1. Prison Born 01:59
2. The Ancient Covenant 04:02
3. Shape Shifters (Instrumental) 00:44
4. Coldly Calculated Design 03:41
5. Xenochrist 05:01
6. Sons of Belial 04:46
7. Legion of the Serpent 04:27
8. Planetary Duality I: Hideous Revelation 01:34
9. Planetary Duality II: A Prophecies Fruition 05:28
Bonustrack (Australian Release)
10. The Ancient Covenant (Demo) 04:00
Total playing time 31:42

Chronique @ Arachnid

09 Novembre 2008
N'étant pas un fan absolu de The Faceless après l'écoute de leur première galette, "Akeldama", je reste sur mes gardes en écoutant ce nouvel opus. Et quelle n'est pas ma surprise ! Du death technique puissant et très compact. Pas de fioritures, pas d'erreurs : que du bon !
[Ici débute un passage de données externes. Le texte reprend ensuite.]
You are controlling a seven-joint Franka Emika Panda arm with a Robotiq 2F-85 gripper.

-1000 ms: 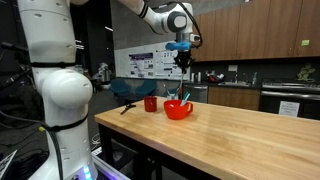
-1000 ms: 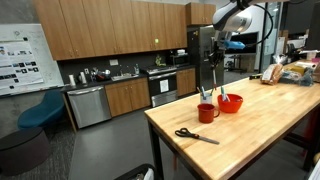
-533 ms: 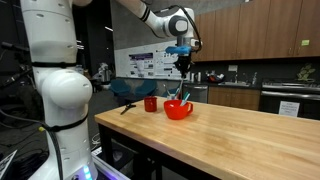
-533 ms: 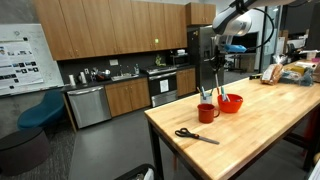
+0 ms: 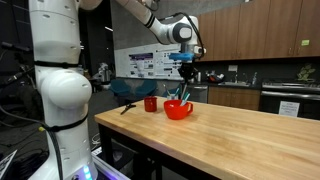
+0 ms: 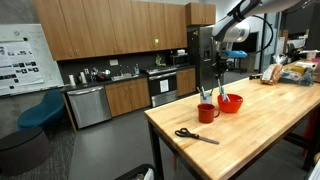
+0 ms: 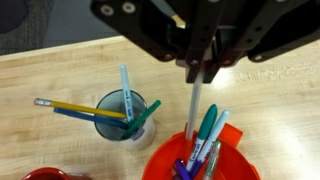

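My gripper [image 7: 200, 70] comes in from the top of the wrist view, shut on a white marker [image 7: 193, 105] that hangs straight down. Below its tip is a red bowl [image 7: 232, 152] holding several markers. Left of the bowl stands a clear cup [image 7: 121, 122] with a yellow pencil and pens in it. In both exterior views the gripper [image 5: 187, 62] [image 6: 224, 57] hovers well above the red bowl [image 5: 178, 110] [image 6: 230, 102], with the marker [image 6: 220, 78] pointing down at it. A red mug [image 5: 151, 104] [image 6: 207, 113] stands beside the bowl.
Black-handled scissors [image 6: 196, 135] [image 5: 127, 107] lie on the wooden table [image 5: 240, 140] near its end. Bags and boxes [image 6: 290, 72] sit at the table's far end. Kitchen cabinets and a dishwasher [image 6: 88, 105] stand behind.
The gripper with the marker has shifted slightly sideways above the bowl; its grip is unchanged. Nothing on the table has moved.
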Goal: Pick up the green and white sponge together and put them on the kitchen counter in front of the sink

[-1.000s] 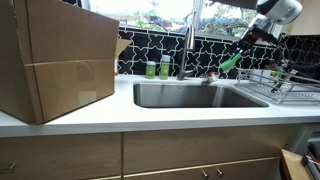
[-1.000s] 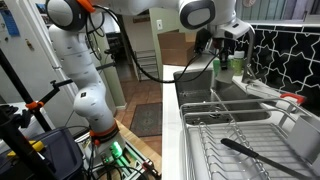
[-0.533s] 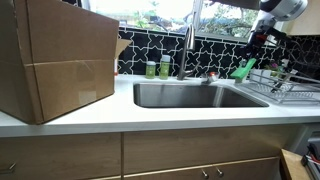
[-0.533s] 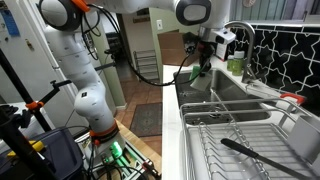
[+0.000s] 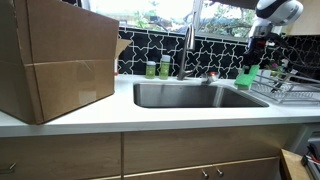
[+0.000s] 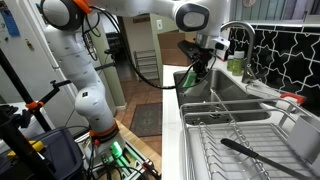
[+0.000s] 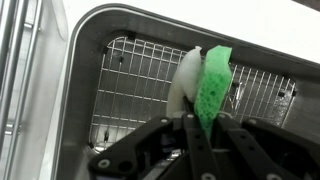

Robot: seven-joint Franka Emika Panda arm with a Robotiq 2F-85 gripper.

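Observation:
My gripper (image 7: 203,125) is shut on the green and white sponge (image 7: 205,80), which hangs from the fingers with its green and white parts pressed together. In both exterior views the sponge (image 5: 246,75) (image 6: 194,78) is held in the air over the stainless-steel sink (image 5: 190,95) (image 6: 215,95), near the side by the dish rack. The chrome faucet (image 5: 186,45) stands behind the basin. The white kitchen counter (image 5: 150,118) runs along the front of the sink. The wrist view looks down into the basin with a wire grid (image 7: 130,80) on its bottom.
A big cardboard box (image 5: 55,55) stands on the counter beside the sink. Two green-labelled bottles (image 5: 157,68) stand behind the basin. A wire dish rack (image 5: 285,85) (image 6: 240,135) holding a dark utensil (image 6: 250,150) sits at the other side.
The gripper has carried the sponge from near the faucet at the back across the basin toward the front and the rack side, and a little lower.

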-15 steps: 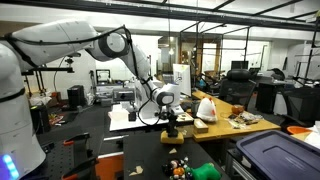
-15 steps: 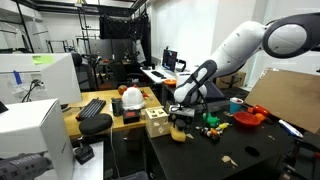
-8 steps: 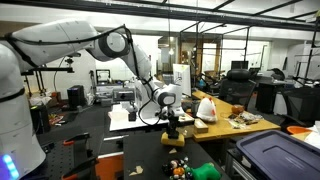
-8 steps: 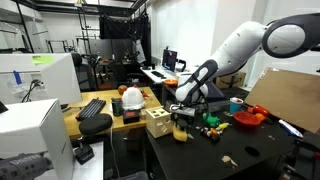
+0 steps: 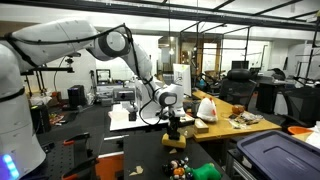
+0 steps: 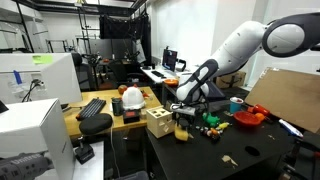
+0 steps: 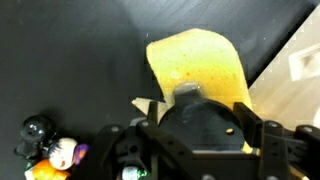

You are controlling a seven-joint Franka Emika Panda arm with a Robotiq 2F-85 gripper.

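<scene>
Gripper (image 7: 200,108) sits straight above the near end of the yellow object (image 7: 195,60). Jaws are part-closed and I can't tell if they grip anything. Object lies on the black table (image 7: 70,60), close to the edge that meets the wooden bench (image 7: 295,90). Its long axis runs out ahead of the fingers.

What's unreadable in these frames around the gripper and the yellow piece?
1. Grip state: in the wrist view, the gripper body covers its own fingertips, so whether it is open or shut on the yellow piece cannot be told.
2. Yellow piece's near end: wrist view, hidden under the gripper.
3. Small toys: wrist view, blurred and cut by the bottom edge.
4. Contact with the black table: both exterior views, too small, dark on dark.
</scene>
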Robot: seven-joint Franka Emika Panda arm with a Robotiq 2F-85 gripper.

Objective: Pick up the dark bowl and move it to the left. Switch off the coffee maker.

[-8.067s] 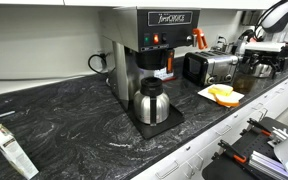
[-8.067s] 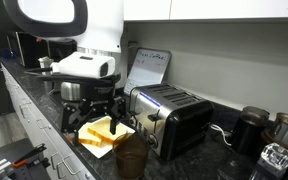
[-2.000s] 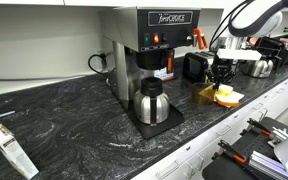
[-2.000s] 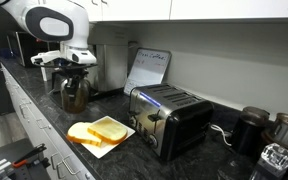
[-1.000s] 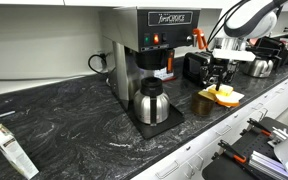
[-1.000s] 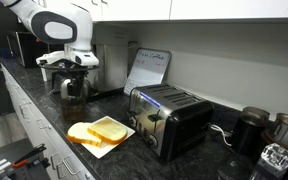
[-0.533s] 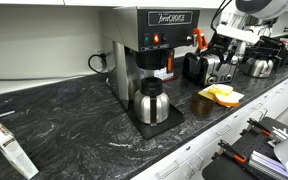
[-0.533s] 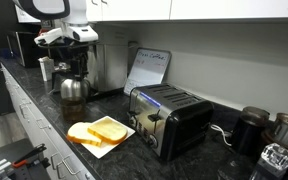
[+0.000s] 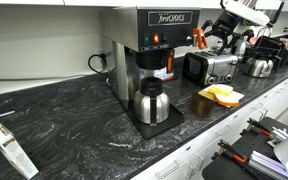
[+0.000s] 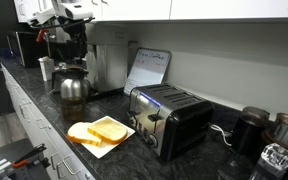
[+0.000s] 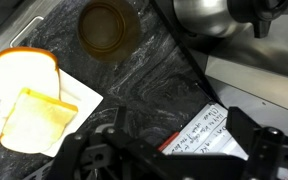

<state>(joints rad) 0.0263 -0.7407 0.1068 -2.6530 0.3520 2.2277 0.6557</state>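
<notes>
Dark bowl (image 11: 107,28), one; toast slices (image 11: 32,118), two

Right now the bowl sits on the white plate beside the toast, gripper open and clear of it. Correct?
No: the bowl sits on the counter beside the plate, not on it; the wrist view shows this. The gripper is open and clear of it.

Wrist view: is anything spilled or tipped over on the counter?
No, nothing stands out. The dark bowl sits upright, the bread lies on its white plate, and I see no spill.
</notes>
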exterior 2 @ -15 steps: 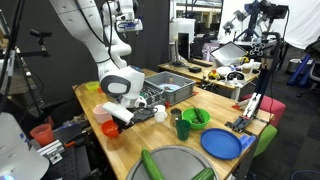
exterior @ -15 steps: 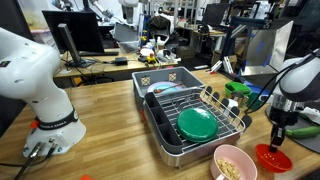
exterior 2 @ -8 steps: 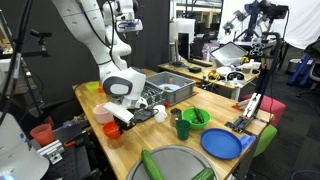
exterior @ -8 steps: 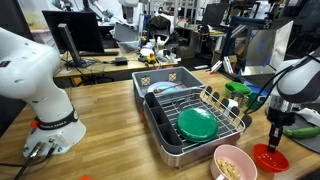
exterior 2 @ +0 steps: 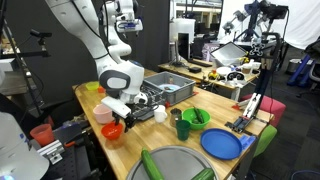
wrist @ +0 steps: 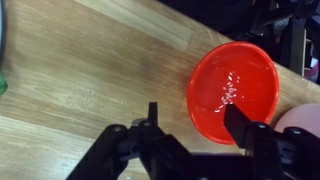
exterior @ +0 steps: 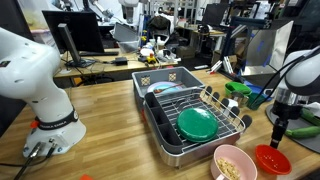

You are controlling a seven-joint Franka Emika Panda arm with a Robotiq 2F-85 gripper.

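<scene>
Red shallow plastic bowl [wrist: 235, 90] sits flat on its own base on the wooden counter [wrist: 80, 70], mouth up, and nothing holds it. The claw [wrist: 175, 130] hangs over it with its jaws spread wide and nothing between them. In the wrist view the bowl lies off to one side of the gap rather than centred in it, and one finger crosses the near part of its rim in the picture. Whether that finger touches the rim I cannot tell. Bright specks glint inside the bowl, but what they are is unclear.

In an exterior view the claw [exterior: 279, 130] points straight down above the bowl [exterior: 272, 158], which stands close to the counter's edge. That low, level position suits a thing left to rest by itself. Just beside it stands a tan bowl of pale food [exterior: 235, 163], near but apart.

Farther along the counter, a wire dish rack [exterior: 225, 108] holds a green round plate [exterior: 197, 122] leaning inside it, propped by the wires. Behind that is a grey tub [exterior: 165, 80].

In an exterior view from across the counter, the bowl [exterior 2: 113, 130] lies under the claw [exterior 2: 128, 108], well apart from a blue plate [exterior 2: 222, 144].
</scene>
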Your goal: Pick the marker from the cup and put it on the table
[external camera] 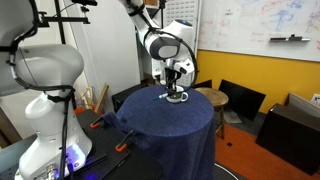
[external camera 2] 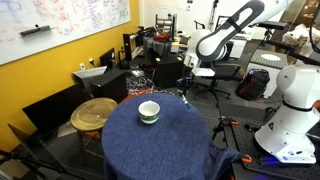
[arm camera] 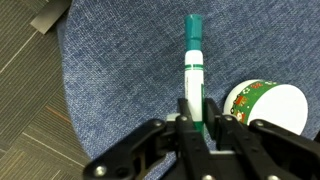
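In an exterior view the Panda arm reaches down over the round table (external camera: 160,125) draped in navy cloth, and the gripper (external camera: 174,84) hangs just above the white cup (external camera: 177,97), which stands upright on the tabletop; the marker is too small to make out here, and I cannot tell how the jaws stand from this angle. In an exterior view from another place, the cup (external camera 2: 148,112) with its green band sits near the middle of the table (external camera 2: 150,150), while the gripper (external camera 2: 186,86) hovers above the far edge of the cloth, beyond the cup and clear of it; a round wooden stool (external camera 2: 93,113) stands beside the table. Again the marker cannot be picked out. In the wrist view the gripper (arm camera: 196,112) has its 2 fingers closed tight on the marker (arm camera: 193,65), clamping its dark lower end, so the white barrel and teal-green cap stick straight out past the fingertips over the blue cloth of the table (arm camera: 120,70). The marker is out of the cup (arm camera: 266,105), which lies just beside the gripper, close to the marker's clamped end but not touching it. Grey striped carpet (arm camera: 30,90) shows beyond the table's edge.
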`<state>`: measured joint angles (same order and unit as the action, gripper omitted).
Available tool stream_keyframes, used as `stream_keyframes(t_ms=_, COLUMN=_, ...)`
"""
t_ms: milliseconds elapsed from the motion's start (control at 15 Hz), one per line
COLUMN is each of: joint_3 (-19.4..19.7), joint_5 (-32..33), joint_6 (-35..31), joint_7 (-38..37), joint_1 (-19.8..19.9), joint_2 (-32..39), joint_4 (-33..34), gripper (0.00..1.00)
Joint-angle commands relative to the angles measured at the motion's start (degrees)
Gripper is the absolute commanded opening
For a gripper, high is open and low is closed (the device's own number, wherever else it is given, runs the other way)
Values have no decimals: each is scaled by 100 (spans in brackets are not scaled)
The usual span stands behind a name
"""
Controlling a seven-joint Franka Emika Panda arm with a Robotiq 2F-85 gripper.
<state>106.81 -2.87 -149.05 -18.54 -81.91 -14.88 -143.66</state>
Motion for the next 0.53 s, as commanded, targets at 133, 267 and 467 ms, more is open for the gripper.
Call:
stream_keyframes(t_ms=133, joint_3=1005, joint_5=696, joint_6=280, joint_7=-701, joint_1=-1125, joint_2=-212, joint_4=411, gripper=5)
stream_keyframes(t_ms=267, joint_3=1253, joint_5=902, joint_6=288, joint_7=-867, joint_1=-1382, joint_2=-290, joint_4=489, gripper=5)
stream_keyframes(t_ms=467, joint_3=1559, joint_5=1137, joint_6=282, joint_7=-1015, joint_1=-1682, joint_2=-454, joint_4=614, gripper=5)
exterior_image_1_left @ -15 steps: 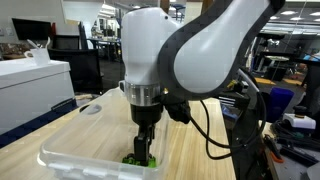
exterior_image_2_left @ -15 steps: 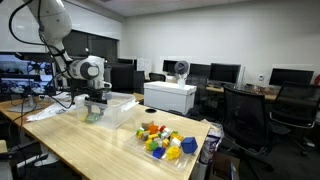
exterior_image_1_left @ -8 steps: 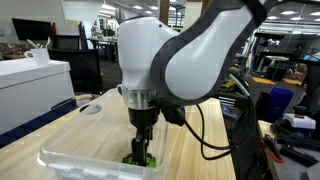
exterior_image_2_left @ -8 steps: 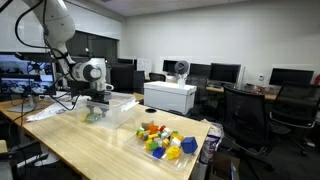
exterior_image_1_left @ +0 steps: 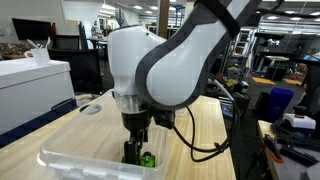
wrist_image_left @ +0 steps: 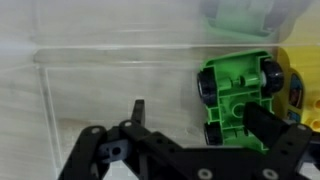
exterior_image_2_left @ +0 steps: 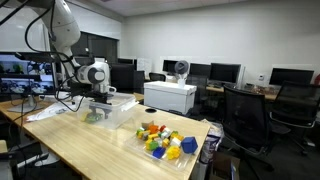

Contrairement à leur précédent disque, nous avons ici un son exemplaire, des riffs monstrueusement bien maîtrisés, loin de la mouvance deathcore agrémentée de synthé mélodieux (tout comme leurs potes de Born Of Osiris). Les chansons sont beaucoup plus complexes, tout en restant harmonieuses et plaisantes. On repense immédiatement à Origin, Cynic, voire même le dernier Gojira en écoutant "Planetary Duality" : du chant clair de-ci de-là, des contretemps bien placés, et même une voix électronique retravaillée au vocoder tout comme "A Sight To Behold" de nos amis landais.

Une grosse influence Black Metal norvégien vient ponctuer cet album (en témoigne l'intro "Shape Shifters"). Des titres comme "Coldly Calculated Design" ou encore "Sons of Belial" proposent une diversité de riffs tous aussi excellents les uns que les autres, d'une continuité et d'une précision sans pareil.

Le titre le plus percutant reste sans aucune hésitation "Xeno Christ" : parfait en tout point. Un côté black metal très appuyé, de sublimes mélodies qui entrecoupent des riffs techniques (aaaah ce solo !) et une batterie aussi incontrôlable que totalement maitrisée. Un titre incroyablement mis en place pour se faire une idée du potentiel de nos jeunes amis venant tout droit de la Cité des Anges !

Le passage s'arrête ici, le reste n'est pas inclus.